**PROMPT**
For the material below, return exactly the lines starting at the line containing "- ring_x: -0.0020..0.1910" and ending at the line containing "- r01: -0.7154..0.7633", both ends included, and no others.

**PROVIDED DATA**
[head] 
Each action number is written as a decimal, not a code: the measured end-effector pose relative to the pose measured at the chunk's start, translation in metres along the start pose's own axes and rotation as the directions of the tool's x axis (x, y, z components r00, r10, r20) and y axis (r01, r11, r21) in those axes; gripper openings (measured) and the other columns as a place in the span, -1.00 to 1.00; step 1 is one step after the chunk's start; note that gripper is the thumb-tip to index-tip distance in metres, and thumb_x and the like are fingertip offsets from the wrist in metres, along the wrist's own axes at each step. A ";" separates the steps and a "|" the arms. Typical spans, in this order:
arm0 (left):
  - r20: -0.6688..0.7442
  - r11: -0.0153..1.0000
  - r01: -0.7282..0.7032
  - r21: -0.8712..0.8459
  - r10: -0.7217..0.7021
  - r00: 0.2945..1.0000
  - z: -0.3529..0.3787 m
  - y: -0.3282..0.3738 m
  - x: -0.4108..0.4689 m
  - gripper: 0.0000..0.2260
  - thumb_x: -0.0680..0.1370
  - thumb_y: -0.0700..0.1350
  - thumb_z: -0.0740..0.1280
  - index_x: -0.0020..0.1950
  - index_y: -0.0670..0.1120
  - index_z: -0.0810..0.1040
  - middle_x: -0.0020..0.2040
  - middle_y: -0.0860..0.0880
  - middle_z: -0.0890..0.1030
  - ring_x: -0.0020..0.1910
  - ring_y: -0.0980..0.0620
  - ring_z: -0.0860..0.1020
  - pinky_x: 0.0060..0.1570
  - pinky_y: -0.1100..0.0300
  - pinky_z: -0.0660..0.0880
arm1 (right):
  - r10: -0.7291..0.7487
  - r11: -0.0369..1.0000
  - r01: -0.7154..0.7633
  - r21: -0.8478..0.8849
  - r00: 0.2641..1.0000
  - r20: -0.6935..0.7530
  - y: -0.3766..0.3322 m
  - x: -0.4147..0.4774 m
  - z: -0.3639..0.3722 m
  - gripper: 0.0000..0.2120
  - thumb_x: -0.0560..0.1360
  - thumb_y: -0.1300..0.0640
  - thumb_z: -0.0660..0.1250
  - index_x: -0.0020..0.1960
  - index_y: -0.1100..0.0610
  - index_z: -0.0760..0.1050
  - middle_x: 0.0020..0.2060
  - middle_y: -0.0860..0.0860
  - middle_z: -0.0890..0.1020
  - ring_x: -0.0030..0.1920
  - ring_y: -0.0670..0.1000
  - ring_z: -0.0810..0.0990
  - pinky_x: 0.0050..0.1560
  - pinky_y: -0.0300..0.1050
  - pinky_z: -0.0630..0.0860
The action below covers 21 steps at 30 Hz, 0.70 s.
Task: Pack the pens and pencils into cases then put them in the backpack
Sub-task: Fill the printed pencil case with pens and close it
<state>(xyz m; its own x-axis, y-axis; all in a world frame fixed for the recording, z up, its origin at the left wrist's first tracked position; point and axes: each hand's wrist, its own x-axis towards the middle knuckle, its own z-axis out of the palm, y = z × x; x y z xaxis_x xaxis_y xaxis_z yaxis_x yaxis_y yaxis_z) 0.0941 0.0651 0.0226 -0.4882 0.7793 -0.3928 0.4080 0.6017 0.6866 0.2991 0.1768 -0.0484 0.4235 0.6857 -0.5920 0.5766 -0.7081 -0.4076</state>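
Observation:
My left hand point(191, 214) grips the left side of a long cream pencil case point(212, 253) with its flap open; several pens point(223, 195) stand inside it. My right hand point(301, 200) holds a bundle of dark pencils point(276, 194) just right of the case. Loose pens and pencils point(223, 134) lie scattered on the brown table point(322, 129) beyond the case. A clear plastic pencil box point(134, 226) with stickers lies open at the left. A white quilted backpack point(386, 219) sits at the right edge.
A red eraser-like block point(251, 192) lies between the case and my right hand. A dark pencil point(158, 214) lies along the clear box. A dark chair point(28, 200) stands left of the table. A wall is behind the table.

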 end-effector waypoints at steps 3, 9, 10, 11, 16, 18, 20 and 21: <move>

**FINAL ANSWER**
  - ring_x: -0.0020..0.1910
  - ring_y: -0.0980..0.0620
  - ring_z: -0.0860..0.1020
  - pinky_x: 0.0060..0.1570
  - pinky_y: -0.1100..0.0300
  - pinky_z: -0.0660..0.0880
arm1 (right):
  - r10: -0.7291..0.7487
  - r11: -0.0369..1.0000
  - r01: -0.7154..0.7633

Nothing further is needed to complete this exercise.